Il progetto è rivolto ai migranti richiedenti asilo e ai migranti titolari di protezione internazionale. In particolare ai casi che sono maggiormente a rischio di vulnerabilità e sui quali si tratta di mettere in atto percorsi efficaci per prenderli in carico. Particolare attenzione verrà data alle problematiche di natura psichica. Il target potenziale a cui si rivolge questo ambulatorio è di circa 2 mila persone. Molti giovani adulti, in particolare uomini, ma ci sono anche donne. I bambini vengono già presi in carico dai pediatri ed è quindi un segmento già ben definito.
Come funzionerà questo nuovo ambulatorio? Come avverrà l'accesso?

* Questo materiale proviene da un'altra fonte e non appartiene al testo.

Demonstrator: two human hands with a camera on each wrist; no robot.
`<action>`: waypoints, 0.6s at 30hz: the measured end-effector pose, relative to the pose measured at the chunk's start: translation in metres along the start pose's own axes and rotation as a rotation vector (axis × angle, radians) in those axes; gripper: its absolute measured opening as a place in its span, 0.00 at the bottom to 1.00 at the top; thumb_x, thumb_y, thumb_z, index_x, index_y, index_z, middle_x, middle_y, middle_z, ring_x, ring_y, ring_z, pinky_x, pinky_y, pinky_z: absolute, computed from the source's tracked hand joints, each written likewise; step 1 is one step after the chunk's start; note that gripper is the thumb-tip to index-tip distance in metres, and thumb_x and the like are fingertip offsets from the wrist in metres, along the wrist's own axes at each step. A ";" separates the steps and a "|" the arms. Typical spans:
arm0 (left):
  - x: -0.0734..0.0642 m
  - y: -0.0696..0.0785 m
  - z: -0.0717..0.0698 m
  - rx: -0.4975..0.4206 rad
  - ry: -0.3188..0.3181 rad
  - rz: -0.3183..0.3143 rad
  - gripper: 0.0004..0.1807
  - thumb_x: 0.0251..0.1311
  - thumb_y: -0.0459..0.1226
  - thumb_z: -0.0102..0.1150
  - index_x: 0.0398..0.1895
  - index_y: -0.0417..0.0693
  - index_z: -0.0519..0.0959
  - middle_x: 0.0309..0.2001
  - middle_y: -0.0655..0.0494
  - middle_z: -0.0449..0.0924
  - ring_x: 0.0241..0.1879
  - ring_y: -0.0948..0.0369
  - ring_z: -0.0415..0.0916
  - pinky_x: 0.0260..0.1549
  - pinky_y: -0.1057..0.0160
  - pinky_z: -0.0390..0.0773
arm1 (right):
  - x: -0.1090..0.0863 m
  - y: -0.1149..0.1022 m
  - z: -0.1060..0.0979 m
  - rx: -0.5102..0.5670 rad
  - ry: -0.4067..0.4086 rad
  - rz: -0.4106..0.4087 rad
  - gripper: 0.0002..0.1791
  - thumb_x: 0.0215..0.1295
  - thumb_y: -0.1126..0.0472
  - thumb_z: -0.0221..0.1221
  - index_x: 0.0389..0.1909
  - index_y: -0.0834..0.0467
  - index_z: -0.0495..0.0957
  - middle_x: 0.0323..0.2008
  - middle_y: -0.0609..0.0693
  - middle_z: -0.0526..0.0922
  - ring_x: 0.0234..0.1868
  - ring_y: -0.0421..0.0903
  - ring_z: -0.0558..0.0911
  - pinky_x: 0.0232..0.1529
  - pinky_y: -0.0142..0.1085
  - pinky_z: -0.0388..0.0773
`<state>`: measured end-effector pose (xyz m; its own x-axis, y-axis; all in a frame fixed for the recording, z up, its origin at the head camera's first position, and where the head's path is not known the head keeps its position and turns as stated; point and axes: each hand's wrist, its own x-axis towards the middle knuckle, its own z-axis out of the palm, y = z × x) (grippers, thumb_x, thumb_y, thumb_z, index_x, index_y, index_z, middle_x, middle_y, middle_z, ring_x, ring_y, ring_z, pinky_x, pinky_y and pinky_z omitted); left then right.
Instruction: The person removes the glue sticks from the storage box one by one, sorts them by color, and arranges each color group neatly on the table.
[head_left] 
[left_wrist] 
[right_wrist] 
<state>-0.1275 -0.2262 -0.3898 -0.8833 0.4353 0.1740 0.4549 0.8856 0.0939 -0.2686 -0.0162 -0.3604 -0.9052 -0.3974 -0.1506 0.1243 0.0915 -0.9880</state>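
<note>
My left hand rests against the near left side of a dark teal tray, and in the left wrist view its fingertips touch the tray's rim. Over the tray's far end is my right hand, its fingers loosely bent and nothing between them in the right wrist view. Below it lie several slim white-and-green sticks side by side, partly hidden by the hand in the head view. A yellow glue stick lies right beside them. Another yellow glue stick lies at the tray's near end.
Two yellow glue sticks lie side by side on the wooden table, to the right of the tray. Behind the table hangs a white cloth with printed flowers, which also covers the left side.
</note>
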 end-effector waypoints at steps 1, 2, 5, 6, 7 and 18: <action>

L'ambulatorio Astra si troverà nella palazzina E di Trento Sud. Si tratta della Casa di Comunità cardine della città di Trento, inaugurata nelle scorse settimane. Una posizione strategica. I locali, di notte e nei fine settimana, saranno sede della continuità assistenziale, mentre dal lunedì al venerdì ci sarà l'ambulatorio Astra, durante la mattina ma anche in alcune ore pomeridiane. L'accesso potrà avvenire attraverso le associazioni, ma anche in modo autonomo oppure attraverso le segnalazioni da parte delle autorità.

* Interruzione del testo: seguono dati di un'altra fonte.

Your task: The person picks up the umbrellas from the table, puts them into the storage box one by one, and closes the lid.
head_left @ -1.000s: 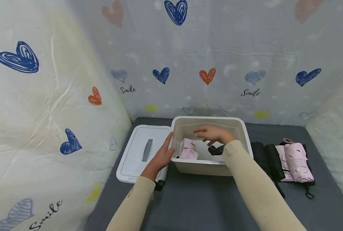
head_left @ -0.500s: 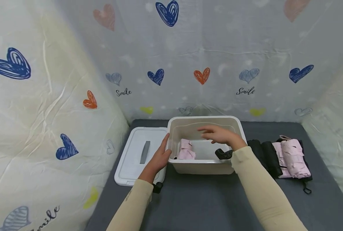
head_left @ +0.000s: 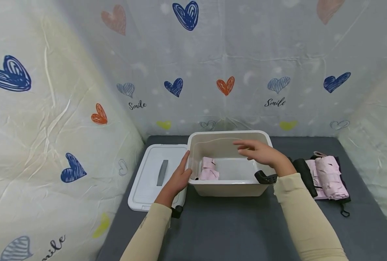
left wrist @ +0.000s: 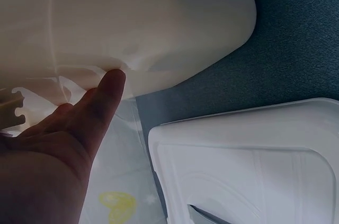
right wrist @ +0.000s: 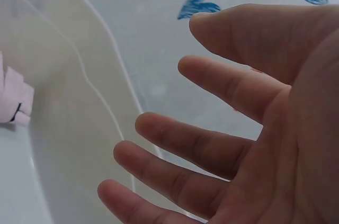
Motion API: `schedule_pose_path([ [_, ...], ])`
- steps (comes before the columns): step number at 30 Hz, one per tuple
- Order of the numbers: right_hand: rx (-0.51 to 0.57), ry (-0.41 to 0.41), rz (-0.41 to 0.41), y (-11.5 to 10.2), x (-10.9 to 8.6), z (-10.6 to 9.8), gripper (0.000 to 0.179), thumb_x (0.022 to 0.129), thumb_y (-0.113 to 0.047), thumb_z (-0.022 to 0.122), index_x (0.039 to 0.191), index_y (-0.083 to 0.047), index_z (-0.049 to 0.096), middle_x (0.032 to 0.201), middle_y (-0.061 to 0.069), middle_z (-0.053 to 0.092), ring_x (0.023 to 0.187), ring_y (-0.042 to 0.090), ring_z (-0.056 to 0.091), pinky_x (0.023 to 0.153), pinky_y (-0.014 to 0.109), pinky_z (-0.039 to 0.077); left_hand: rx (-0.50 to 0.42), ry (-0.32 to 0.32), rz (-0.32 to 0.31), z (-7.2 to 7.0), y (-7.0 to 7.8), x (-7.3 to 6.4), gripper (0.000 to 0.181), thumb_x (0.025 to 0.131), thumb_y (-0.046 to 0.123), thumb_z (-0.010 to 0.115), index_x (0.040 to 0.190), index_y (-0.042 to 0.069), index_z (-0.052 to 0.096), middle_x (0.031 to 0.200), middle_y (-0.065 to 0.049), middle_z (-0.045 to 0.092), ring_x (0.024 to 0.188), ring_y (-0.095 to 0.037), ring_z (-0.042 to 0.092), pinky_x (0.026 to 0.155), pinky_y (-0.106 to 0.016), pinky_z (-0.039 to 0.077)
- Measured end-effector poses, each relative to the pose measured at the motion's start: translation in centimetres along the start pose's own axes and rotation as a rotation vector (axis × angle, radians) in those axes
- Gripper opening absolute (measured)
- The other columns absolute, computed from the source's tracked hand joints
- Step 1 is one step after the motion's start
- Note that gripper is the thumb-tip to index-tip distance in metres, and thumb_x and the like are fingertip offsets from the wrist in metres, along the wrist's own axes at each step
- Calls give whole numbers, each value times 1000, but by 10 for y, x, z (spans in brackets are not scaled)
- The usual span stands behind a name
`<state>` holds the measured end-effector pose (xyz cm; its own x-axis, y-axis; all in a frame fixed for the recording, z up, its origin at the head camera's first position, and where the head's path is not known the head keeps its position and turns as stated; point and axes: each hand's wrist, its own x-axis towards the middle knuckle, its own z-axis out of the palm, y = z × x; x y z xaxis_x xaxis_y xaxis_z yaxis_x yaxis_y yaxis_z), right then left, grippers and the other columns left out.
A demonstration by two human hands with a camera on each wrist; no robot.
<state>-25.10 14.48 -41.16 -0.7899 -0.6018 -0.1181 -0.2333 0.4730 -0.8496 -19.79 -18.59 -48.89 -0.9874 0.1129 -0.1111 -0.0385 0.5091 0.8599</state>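
Observation:
A cream plastic storage bin (head_left: 229, 189) stands at the back of the grey table. My left hand (head_left: 177, 179) rests against its left side; in the left wrist view the fingertips touch the outer wall. Inside, at the left end, lies a pink folded fabric bundle (head_left: 209, 169) with a small dark mark. My right hand (head_left: 262, 154) hovers over the bin's right end, fingers spread and holding nothing. In the right wrist view the pale inner wall shows beyond that hand's fingers (right wrist: 196, 142).
A white lid (head_left: 148, 188) with a grey handle lies left of the bin. To the right sit a black rolled bundle (head_left: 305, 175) and pink rolled bundles (head_left: 332, 177) with a cord loop. A heart-printed sheet (head_left: 193, 54) hangs close behind the table.
My right hand has moved right, from over the bin's middle to its right end. My left hand has stayed against the bin. The view has shifted slightly.

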Motion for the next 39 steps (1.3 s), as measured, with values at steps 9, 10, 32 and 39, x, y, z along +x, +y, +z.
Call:
schedule_pose_path([
  [9,31,37,-22,8,-17,-12,51,100,-35,50,148,-20,41,150,13,43,135,35,44,98,50,47,-19,-9,26,-4,0,0,70,96,13,35,156,35,7,163,-3,15,147,-30,21,114,-58,23],
  [10,26,40,-28,9,-20,-14,52,100,-34,50,148,-19,40,150,14,43,134,35,45,98,50,47,-20,-14,23,-4,0,0,70,96,14,35,156,36,7,163,-3,15,147,-30,21,114,-58,23],
  [32,101,161,84,44,-66,-38,56,100,-32,49,150,-11,35,147,24,41,128,43,48,97,54,46,-31,-54,-1,-4,-2,3,73,95,15,36,155,41,5,163,-4,14,148,-31,19,112,-61,23],
  [39,76,278,110,54,-82,-44,56,101,-34,48,149,-8,37,144,25,45,123,43,52,97,56,46,-36,-58,21,-2,-2,6,73,95,12,36,155,38,5,163,-5,13,147,-33,20,111,-62,24],
])
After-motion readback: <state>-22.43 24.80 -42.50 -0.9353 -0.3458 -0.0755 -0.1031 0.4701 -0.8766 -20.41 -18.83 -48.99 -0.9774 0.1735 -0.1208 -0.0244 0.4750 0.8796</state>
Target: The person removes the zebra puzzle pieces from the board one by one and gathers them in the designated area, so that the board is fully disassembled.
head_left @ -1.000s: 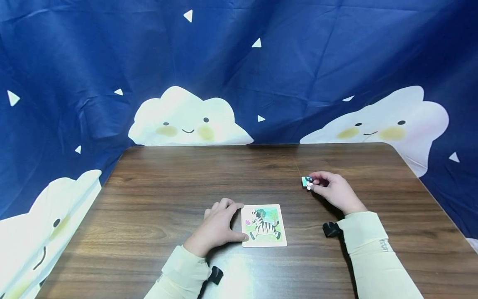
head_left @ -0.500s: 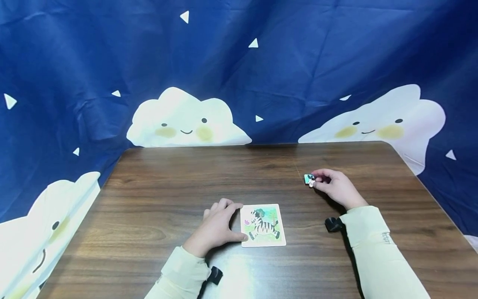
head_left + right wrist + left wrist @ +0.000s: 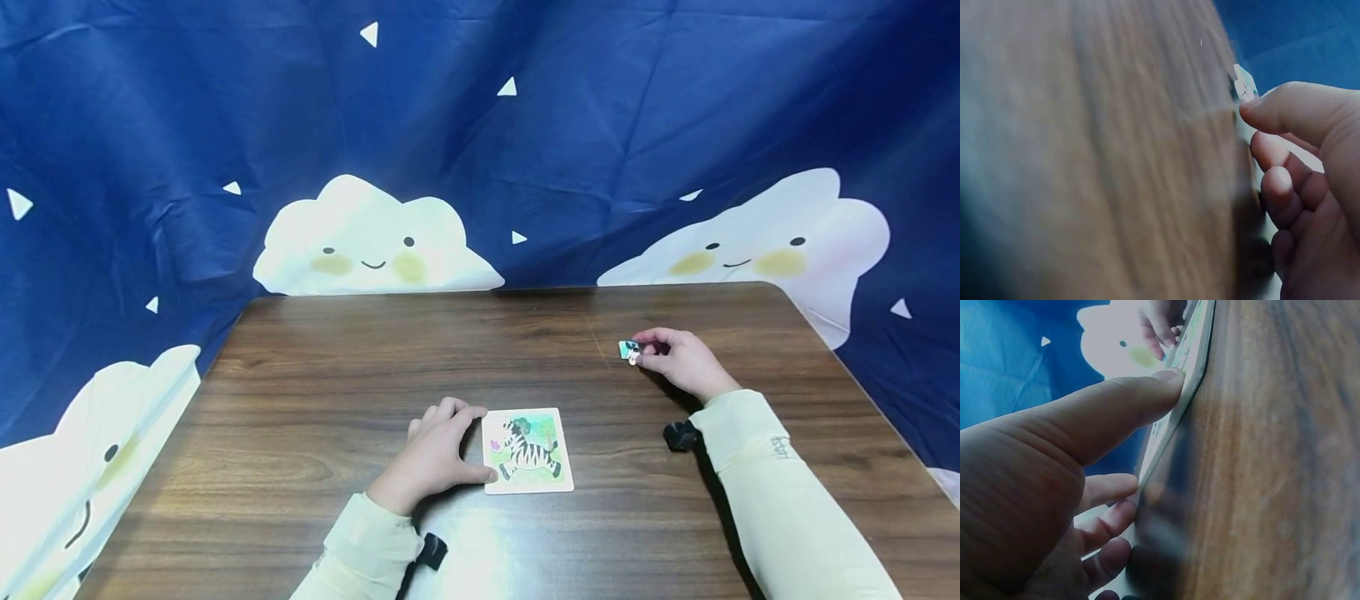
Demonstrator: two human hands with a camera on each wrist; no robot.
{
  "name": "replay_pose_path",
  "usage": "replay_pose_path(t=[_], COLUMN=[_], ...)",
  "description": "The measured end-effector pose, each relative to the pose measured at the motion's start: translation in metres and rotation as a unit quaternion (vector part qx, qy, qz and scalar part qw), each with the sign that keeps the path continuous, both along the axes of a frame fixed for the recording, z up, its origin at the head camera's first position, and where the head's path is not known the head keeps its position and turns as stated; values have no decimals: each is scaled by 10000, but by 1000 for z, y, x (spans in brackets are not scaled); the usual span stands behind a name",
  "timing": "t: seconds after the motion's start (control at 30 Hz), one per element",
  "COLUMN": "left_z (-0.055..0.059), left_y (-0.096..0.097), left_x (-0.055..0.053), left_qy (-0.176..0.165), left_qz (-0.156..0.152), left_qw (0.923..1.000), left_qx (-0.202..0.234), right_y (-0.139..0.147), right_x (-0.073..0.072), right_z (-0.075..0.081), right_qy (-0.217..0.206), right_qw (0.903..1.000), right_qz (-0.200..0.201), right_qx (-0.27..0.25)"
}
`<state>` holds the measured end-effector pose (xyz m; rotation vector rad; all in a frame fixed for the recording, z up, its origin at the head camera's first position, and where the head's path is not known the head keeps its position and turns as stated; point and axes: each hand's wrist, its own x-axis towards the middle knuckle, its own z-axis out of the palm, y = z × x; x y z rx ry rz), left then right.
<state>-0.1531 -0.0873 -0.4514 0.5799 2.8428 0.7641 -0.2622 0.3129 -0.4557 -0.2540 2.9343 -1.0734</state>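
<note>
A square zebra puzzle board (image 3: 527,452) with a pale border lies flat on the table. My left hand (image 3: 433,457) is at its left edge, thumb straight on the lower left corner and index fingertip at the upper left corner. The left wrist view shows this thumb (image 3: 1129,403) pressing on the board's rim (image 3: 1192,378). Farther back on the right, my right hand (image 3: 686,362) pinches a small turquoise, black and white puzzle piece (image 3: 628,350) between thumb and fingers. In the right wrist view the piece (image 3: 1245,82) sticks out past the thumb tip, partly hidden by it.
The brown wooden table (image 3: 337,358) spreads around both hands, its far edge against a blue curtain (image 3: 450,100) with white clouds. Black straps (image 3: 432,552) are worn on both wrists.
My right hand has moved a little to the right and away from me, with the puzzle piece still pinched. The left hand and the puzzle board stay in place.
</note>
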Motion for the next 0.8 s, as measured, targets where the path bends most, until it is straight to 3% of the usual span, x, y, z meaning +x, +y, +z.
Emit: replay_pose_path(t=[0.4,0.8], left_z=[1,0], left_y=[-1,0], left_x=[1,1], left_qy=[39,13], left_qz=[-5,-22], left_qw=[10000,10000], left_qx=[14,-12], right_y=[9,6], right_x=[-17,-16], right_z=[0,10], right_qy=[-196,-674], right_qw=[9998,9975], right_qz=[16,92], right_qx=[90,184])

All'interno ci saranno la parte degli accertamenti sanitari, l'accoglienza amministrativa, i prelievi e la presa in carico in base alle problematiche che emergeranno.

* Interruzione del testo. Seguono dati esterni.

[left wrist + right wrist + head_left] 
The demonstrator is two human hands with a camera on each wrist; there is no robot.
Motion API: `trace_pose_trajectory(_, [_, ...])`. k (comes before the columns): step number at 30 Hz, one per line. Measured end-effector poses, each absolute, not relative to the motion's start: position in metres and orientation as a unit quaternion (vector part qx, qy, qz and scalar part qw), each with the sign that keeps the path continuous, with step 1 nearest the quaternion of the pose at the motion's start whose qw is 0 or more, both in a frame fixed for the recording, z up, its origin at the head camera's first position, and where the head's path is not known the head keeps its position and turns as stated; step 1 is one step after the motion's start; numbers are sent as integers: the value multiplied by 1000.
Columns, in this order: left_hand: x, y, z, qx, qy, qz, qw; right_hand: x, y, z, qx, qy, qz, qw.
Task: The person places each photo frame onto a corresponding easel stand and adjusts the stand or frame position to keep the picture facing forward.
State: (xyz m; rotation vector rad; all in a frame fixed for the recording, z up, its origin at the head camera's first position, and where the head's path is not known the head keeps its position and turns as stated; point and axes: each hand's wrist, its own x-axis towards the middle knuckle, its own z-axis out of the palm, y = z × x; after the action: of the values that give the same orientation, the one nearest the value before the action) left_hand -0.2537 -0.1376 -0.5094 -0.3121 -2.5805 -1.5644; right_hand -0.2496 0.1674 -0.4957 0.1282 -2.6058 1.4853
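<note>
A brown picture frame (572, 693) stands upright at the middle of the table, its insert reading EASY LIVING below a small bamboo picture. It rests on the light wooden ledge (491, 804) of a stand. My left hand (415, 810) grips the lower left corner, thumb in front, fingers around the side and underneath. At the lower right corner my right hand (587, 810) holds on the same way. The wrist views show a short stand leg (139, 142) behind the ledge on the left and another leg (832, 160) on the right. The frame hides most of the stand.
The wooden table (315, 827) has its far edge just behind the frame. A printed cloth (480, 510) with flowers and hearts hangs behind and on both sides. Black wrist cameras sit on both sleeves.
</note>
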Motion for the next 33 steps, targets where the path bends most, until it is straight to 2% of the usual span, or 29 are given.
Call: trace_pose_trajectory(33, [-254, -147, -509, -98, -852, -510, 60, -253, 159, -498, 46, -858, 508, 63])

Quali figure sono previste all'interno?
Ci sarà un medico per la parte clinica, un coordinatore infermieristico e due infermieri, poi ci saranno la figura amministrativa e, infine, il raccordo con una figura per l'ambito psicologico. Fondamentale sarà anche il ponte con il reparto di Malattie infettive e con i principali dipartimenti dell'Azienda sanitaria, dall'emergenza all'ostetricia e ginecologia, oltre a psicologia e psichiatria.
All'esterno della palazzina "E" è comparsa l'insegna in italiano del servizio: come mai non si è pensato di metterla multilingue, visto il tipo di utenti a cui è rivolta? Quando partirà ufficialmente ?
Il cartello sarà certamente integrato. È bene ricordare che all'interno del servizio ci sarà anche un servizio di mediazione pienamente funzionante fin dall'inizio e questo è importante. Il via definitivo dell'ambulatorio sarà il primo settembre.